Ports & Adapters (Feature Flags)
Section titled “Ports & Adapters (Feature Flags)”| Adapter | Implements Port(s) | Capability Feature | Technology / Purpose |
|---|---|---|---|
MicrophoneAdapter | AudioSource | audio_cpal | CPAL → Cross-platform local audio capture |
SpeakerAdapter | Speaker | CPAL → Cross-platform local audio playback | |
WebRtcAdapter | AudioProcessor | audio_webrtc | WebRTC audio processing → Acoustic echo cancellation (AEC) and noise suppression before Inference |
MockAdapter | AudioSource, Speaker | audio_mock | Simulated audio capture/playback (and pipeline) for CI testing |
Architecture Context / Relationships
Section titled “Architecture Context / Relationships”The audio crate is driven by the core orchestrator.

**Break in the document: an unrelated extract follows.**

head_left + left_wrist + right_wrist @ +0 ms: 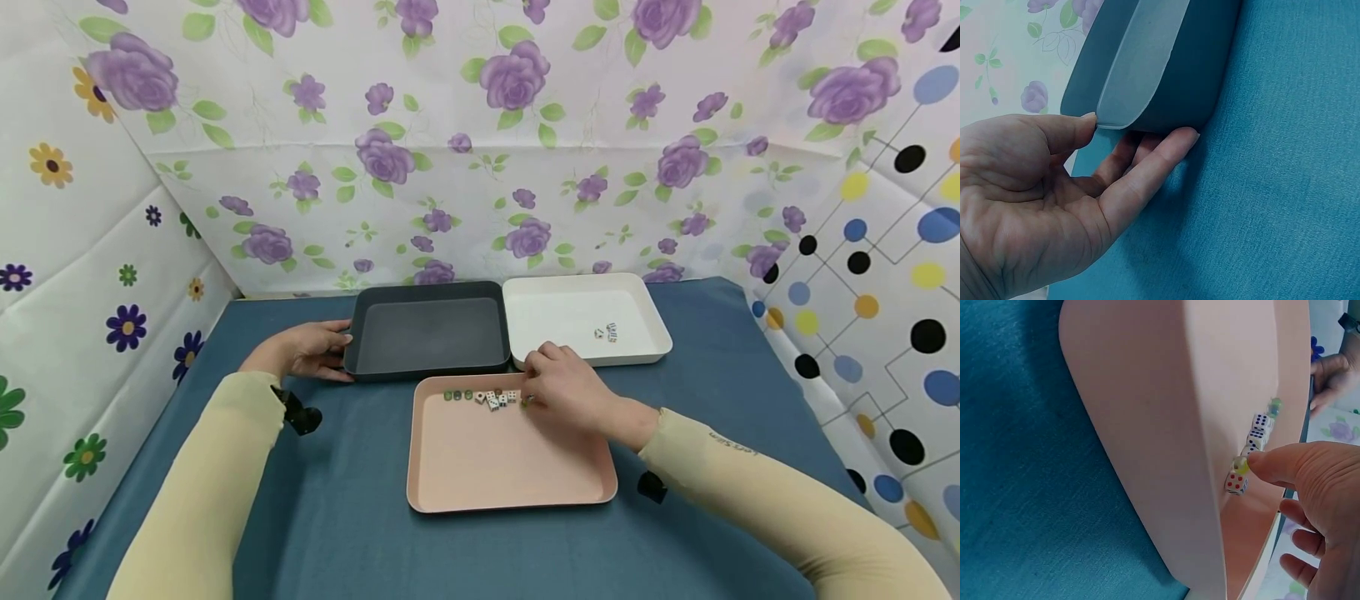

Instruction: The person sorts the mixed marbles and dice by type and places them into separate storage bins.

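Note:
My left hand (311,350) holds the left end of the dark grey tray (431,367), thumb on the rim and fingers against the outer wall. My right hand (566,390) reaches over the far edge of the pink tray (510,467). In the right wrist view its thumb tip is right at a yellow-green bead (1240,465), beside a white die with red dots (1235,483). The index finger is hidden, so I cannot tell whether the bead is pinched. More white dice (492,402) and several green beads (457,396) line the pink tray's far side.
A white tray (570,300) stands behind the pink one, against the dark tray's right side, with a few small pale pieces (611,332) in it. All three trays are on a blue cloth (352,500). Flowered sheets (450,208) rise at the back.

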A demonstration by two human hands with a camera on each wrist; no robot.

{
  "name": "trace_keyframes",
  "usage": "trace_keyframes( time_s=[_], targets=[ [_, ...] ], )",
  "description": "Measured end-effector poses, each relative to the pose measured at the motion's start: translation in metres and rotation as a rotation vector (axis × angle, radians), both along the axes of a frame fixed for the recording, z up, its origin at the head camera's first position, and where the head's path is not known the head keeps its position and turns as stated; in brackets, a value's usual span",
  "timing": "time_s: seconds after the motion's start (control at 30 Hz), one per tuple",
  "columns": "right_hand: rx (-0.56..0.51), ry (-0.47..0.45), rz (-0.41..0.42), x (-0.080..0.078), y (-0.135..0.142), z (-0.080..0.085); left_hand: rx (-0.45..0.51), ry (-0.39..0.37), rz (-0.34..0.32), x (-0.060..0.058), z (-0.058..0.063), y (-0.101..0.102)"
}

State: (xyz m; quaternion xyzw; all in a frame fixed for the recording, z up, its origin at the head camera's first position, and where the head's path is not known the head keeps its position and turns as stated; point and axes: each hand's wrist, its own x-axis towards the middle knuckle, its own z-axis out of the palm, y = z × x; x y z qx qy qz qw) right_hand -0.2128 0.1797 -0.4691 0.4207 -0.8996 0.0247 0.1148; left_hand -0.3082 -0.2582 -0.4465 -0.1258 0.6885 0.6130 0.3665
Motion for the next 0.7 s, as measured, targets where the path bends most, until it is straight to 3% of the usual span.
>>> trace_keyframes(
  time_s=[0.7],
  targets=[
    [-0.019,0.041,0.004,0.0058,-0.0026,-0.0072,0.001,0.010,0.000,0.0008,0.0006,0.0001]
  ],
)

It receives commands to start or stop audio streams and provides clean PCM data that the core can then hand over to inference for Speech-to-Text or Wake Word detection.
Crate Structure
Section titled “Crate Structure”Like other domain crates, audio clearly separates its audio processing logic from the hardware-specific implementations.
crates/audio/├── src/│ ├── domain/ # AudioController, AudioProfile, RingBuffer│ │ └── ports.rs # Internal Traits: `AudioCapturePort`, `DspEnginePort`│ ├── adapters/ # Hardware and OS implementations│ │ ├── alsa.rs # Linux ALSA capture│ │ ├── cpal.rs # Cross-platform audio (fallback/desktop)│ │ └── dsp.rs # Beamforming, AEC, Noise Suppression│ └── lib.rs # Implements Core's `AudioInterface`└── Cargo.tomlThe “Dumb Plumbing” Philosophy
Section titled “The “Dumb Plumbing” Philosophy”Crucial distinction: audio contains absolutely zero machine learning. Tasks such as Wake Word detection or Speech-to-Text are in inference. The Audio domain only handles:
- Capture: Pulling raw or processed PCM from the hardware (microphones)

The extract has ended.